You may not know the name Evan Amos, but you’ve probably seen his pristine photos of video game consoles on some of your favorite websites and all over Wikipedia. The Vanamo Online Game Museum is Amos’s attempt to give the global gaming community an archive of high-resolution images that covers the consoles of yesteryear along with the high-tech boxes we play on today.
Nobody likes crappy images, especially journalists and bloggers who need a slick photo for an upcoming piece. Amos feels the same way and began snapping shots of game consoles and gear to replace some of the shoddy photos on Wikipedia.

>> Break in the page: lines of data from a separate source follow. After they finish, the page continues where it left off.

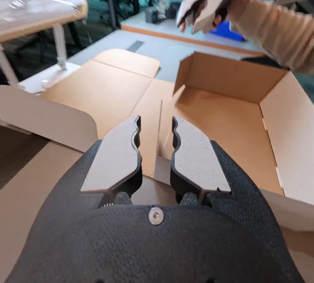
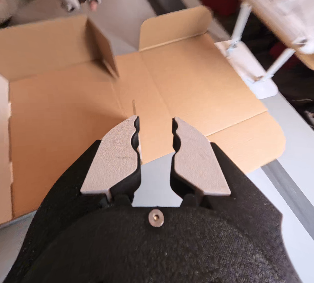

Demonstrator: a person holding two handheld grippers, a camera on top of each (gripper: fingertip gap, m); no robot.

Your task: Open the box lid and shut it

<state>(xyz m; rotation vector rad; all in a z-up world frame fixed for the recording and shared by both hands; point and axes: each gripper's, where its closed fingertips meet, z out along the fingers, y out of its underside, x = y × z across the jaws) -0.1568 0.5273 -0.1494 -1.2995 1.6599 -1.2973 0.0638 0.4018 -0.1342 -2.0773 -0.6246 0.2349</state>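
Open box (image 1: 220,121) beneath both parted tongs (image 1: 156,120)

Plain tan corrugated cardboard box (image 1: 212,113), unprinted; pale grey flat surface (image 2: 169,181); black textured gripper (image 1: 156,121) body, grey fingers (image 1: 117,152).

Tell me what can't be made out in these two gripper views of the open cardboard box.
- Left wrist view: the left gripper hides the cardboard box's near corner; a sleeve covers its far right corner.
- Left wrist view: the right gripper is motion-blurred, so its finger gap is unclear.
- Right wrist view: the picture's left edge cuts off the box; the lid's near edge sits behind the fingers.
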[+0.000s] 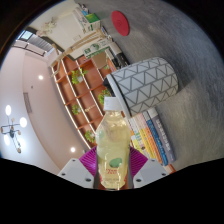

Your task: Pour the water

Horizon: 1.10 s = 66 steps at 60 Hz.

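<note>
Tilted indoor background: shelving (85,80) with small items, a ceiling with lights, and a patterned white container (147,82) beyond the fingers. Between the fingers, the gripper (113,172) clamps a clear bottle (113,140) of yellowish liquid, both pink pads (90,160) pressing its sides. Books (155,135) lie beside it. Judged step: carrying the bottle to pour; tip slowly, mouth aligned over the receiving vessel, grip firm.

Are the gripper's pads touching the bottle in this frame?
Touching. In the gripper view, the bottle sits between the fingers, and both pink pads press against its lower sides with no gap showing; the gripper is shut on it.
</note>
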Each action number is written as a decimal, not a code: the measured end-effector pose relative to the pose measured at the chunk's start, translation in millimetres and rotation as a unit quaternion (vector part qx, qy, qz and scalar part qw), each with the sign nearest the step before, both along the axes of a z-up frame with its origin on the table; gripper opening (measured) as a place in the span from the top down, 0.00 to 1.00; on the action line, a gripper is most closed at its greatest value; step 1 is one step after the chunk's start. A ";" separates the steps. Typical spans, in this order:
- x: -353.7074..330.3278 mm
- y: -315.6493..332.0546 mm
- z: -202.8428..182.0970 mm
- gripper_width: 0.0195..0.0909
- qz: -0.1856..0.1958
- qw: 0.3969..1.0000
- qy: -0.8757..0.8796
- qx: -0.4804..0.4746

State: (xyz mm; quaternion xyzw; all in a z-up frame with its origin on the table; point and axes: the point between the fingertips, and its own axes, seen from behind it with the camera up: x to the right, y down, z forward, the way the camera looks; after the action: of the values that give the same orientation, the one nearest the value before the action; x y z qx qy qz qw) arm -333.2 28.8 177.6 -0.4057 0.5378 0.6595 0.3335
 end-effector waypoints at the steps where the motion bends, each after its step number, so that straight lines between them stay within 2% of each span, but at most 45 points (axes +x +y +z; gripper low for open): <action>1: -0.5 5.7 -2.7 0.72 0.001 1.000 -0.004 0.000; 7: -8.2 -12.7 -1.1 0.72 0.012 0.998 -0.057 -0.004; 12: -19.7 -2.0 -10.3 0.72 0.035 0.985 -0.169 0.001; 15: -24.4 -3.5 -14.0 0.72 0.051 0.965 -0.255 0.003; 18: -24.0 -24.7 -1.3 0.72 0.051 0.938 -0.342 0.018; 20: -16.7 -6.7 -2.6 0.72 0.054 0.915 -0.400 0.027; 32: 30.3 4.5 38.5 0.72 0.022 0.712 -0.701 0.043; 41: 78.4 19.3 76.0 0.72 -0.019 0.597 -0.802 0.024; 42: 75.1 9.4 89.1 0.72 -0.022 0.592 -0.805 0.016; 48: 101.3 8.7 112.0 0.72 -0.043 0.573 -0.818 0.000; 49: 120.0 21.9 101.9 0.72 -0.048 0.573 -0.818 0.003; 50: 115.9 16.4 113.0 0.72 -0.050 0.573 -0.818 0.000; 55: 135.9 17.0 118.7 0.72 -0.063 0.568 -0.821 -0.008; 63: 181.8 30.0 92.3 0.72 -0.066 0.539 -0.839 -0.032; 66: 206.7 39.8 71.0 0.72 -0.063 0.528 -0.846 -0.049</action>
State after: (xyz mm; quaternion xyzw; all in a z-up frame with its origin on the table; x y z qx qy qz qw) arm -126.5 68.5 248.5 -0.7541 0.0592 -0.0424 0.6527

What started as a labor of love grew into an awesome collection of high-res photos covering a slew of consoles, old and new. As you can imagine, taking pics of classic consoles can be tricky and quite expensive. Even got some help from several gaming businesses and collectors in NYC, and last month he turned to Kickstarter to launch The Vanamo Online Game Museum.
The Vanamo Online Game Museum aims to give folks a full catalog of every console and handheld imaginable along with their respective accessories. If you know anything about gaming, you know that’s a tall order to fill. Folks will be able to browse consoles, and all those photos will be available to use free of charge under the Creative Commons License. Amos also plans to have an extensive history added to each device, so it’s more than just a museum full of pretty pictures – you may actually learn something about your favorite console.
If you think the project is as cool as we do, you’ll be pleased to know the The Vanamo Online Game Museum has been successfully funded and has raised $14,248 of their planned $8,500 goal.The funds are going to go towards purchasing systems which will allow for more photos including those killer tear-down pics like the one you see below. The campaign is in stretch goal territory at the moment, and has already locked down 1st & 2nd gen consoles, PC Engine/TurboGrafx, Neo Geo, 3D0 and CDi. There are a few more stretch goals within range including non-American consoles and prototypes.
The Vanamo Online Game Museum is definitely a project worth backing, and all those consoles will be well taken care of by Evan Amos, the International Center for the History of Electronic Games, and the NYU Game Center. The campaign still has a little over a day left, and if you miss the funding window you can still donate hardware directly to the museum.